Aim of the task - Look through the material for lines with the word "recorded", and copy each one.

Data for review -
= Beginning of Section =

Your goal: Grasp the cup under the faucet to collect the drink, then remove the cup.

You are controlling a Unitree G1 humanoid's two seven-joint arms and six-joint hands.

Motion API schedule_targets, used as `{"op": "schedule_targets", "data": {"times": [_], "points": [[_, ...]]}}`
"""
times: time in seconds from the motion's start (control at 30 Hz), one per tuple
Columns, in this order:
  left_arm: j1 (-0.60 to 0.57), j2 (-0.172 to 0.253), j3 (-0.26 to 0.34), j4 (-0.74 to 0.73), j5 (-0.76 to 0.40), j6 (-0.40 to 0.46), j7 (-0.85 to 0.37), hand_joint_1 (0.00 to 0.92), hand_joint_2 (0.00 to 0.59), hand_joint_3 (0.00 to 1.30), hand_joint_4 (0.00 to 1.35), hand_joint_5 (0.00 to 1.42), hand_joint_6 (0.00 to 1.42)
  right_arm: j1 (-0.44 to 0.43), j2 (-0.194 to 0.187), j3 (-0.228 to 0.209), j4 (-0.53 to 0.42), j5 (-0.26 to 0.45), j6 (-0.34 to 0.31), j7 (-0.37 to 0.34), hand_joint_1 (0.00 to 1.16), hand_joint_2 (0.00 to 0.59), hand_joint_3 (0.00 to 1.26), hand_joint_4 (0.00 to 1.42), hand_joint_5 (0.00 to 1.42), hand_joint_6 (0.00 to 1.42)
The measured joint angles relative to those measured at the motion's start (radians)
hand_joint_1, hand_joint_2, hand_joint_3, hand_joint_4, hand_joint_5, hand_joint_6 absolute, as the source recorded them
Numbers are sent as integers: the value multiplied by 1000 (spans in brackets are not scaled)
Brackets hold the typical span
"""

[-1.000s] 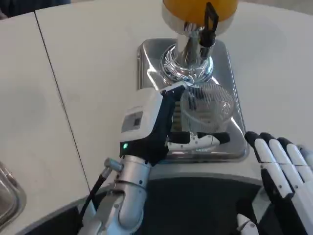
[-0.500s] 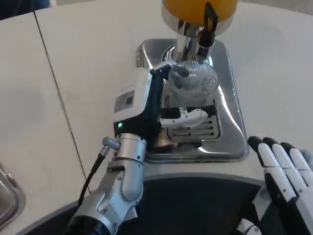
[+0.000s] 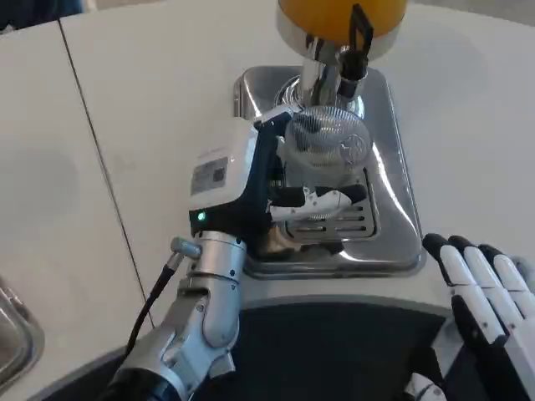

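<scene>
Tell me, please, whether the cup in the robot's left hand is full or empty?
Empty: the cup is clear, with no orange drink inside. The left hand holds it upright under the faucet.

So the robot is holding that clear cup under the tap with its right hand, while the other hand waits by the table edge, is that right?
Not quite: it is the left hand that holds the clear cup under the tap, its fingers wrapped around the cup. The right hand is the one waiting by the table edge. The head view shows this.
</scene>
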Motion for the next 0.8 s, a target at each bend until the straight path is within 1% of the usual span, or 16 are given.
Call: {"op": "schedule_targets", "data": {"times": [0.07, 0.13, 0.23, 0.37, 0.4, 0.5, 0.53, 0.57, 0.63, 0.7, 0.73, 0.77, 0.8], "points": [[0, 2, -4, 0, -1, 0, -1, 375, 7, 353, 381, 788, 1032, -1, 0, 0, 0, 0, 0, 1, 176, 586, 0, 0, 0, 0], [1, 5, -8, 0, -3, 0, -6, 339, 5, 312, 348, 770, 1016, -1, 1, 1, 0, 0, 0, 3, 177, 586, 0, 0, 0, 0], [1, 11, -10, -14, -12, -1, -11, 321, 16, 269, 300, 732, 968, -2, 1, 2, 0, 0, 0, 4, 178, 586, 0, 0, 0, 0], [2, 19, -14, -30, -14, -1, -14, 320, 17, 251, 270, 705, 926, -5, 2, 5, 0, 0, 0, 7, 179, 586, 0, 0, 0, 0], [3, 21, -14, -31, -15, -1, -15, 313, 17, 245, 252, 683, 895, -5, 2, 8, 0, 0, 0, 7, 180, 586, 0, 0, 0, 0], [9, 30, -14, -45, -20, -1, -31, 247, 1, 186, 171, 578, 745, -5, 2, 14, 0, 0, 0, 7, 181, 586, 0, 0, 0, 0], [10, 35, -14, -52, -22, -1, -37, 228, 0, 167, 146, 544, 681, -5, 3, 15, 0, 0, 0, 7, 181, 586, 0, 0, 0, 0], [13, 39, -13, -59, -25, -1, -43, 202, 0, 138, 108, 474, 573, -5, 3, 15, 0, 0, 0, 7, 181, 586, 0, 0, 0, 0], [28, 53, -8, -91, -44, -9, -67, 168, 0, 110, 64, 410, 452, -6, 3, 17, 0, -1, 0, 7, 182, 586, 0, 0, 0, 0], [52, 83, 3, -132, -61, -29, -106, 147, 0, 96, 42, 381, 401, -13, 4, 18, 0, -8, 0, 7, 182, 586, 0, 0, 0, 0], [56, 90, 6, -138, -66, -31, -112, 138, 0, 87, 38, 377, 388, -15, 4, 18, 0, -9, -1, 7, 182, 586, 0, 0, 0, 0], [75, 114, 24, -166, -81, -35, -137, 135, 0, 85, 37, 374, 385, -22, 5, 23, 0, -15, -5, 7, 182, 586, 0, 0, 0, 0], [79, 120, 28, -170, -83, -35, -141, 123, 0, 77, 29, 368, 374, -22, 5, 24, 0, -16, -7, 7, 182, 586, 0, 0, 0, 0]]}}
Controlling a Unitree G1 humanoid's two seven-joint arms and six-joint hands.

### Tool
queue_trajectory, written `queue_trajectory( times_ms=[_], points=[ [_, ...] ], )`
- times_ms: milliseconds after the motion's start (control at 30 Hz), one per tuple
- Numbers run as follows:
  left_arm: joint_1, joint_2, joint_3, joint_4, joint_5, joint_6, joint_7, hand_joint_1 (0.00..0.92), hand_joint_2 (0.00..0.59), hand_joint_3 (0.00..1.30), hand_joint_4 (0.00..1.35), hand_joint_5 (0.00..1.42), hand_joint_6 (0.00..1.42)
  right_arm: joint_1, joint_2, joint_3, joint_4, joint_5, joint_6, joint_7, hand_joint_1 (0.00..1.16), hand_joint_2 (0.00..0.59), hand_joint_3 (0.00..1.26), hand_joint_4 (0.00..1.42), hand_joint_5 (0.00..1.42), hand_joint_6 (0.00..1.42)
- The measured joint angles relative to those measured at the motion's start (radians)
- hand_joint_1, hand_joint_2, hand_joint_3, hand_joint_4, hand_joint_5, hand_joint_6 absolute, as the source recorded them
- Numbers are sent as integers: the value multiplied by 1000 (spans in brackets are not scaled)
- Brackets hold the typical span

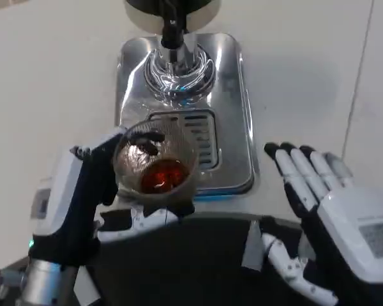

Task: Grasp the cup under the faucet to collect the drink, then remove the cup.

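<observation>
A clear cup with reddish-brown drink in its bottom is held by my left hand, whose dark fingers wrap its left side and base. The cup hangs over the front left of the silver drip tray, near the slotted grate. The black faucet spout stands at the top, above a round chrome base, well behind the cup. My right hand lies to the right of the tray with its fingers stretched out and apart, holding nothing.
The dispenser stands on a white table. A seam in the table runs down the right side. A dark part of my body fills the bottom middle of the head view.
</observation>
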Motion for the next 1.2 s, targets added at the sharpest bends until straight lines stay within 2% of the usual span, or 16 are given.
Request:
queue_trajectory(
  times_ms=[200, 367, 533, 767, 967, 1200],
  points=[
    [87, 0, 23, -113, -1, -26, -35, 706, 100, 1260, 1245, 1401, 1424, 99, -32, -30, -38, 6, -72, -47, 24, 577, 0, 0, 0, 0],
    [170, -2, 26, -182, -1, -50, -71, 707, 100, 1262, 1230, 1388, 1424, 162, -36, -68, -74, 15, -124, -76, 18, 579, 0, 0, 0, 0],
    [237, -9, 49, -232, -1, -73, -87, 707, 100, 1261, 1230, 1387, 1424, 185, -32, -87, -77, 25, -157, -97, 15, 586, 0, 0, 0, 0],
    [300, -11, 71, -268, -2, -88, -114, 712, 102, 1260, 1230, 1387, 1424, 187, -22, -74, -60, 15, -194, -127, 13, 586, 0, 0, 0, 0],
    [330, -15, 82, -283, -2, -108, -141, 715, 103, 1260, 1230, 1401, 1424, 236, -19, -54, -59, -7, -227, -156, 11, 586, 0, 0, 0, 0],
    [326, -36, 89, -283, -2, -108, -154, 716, 103, 1260, 1230, 1401, 1424, 276, -10, -54, -60, -14, -243, -173, 9, 586, 0, 0, 0, 0]
  ],
)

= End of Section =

Answer -
hand_joint_1, hand_joint_2, hand_joint_3, hand_joint_4, hand_joint_5, hand_joint_6 absolute, as the source recorded them
- hand_joint_1, hand_joint_2, hand_joint_3, hand_joint_4, hand_joint_5, hand_joint_6 absolute, as the source recorded them

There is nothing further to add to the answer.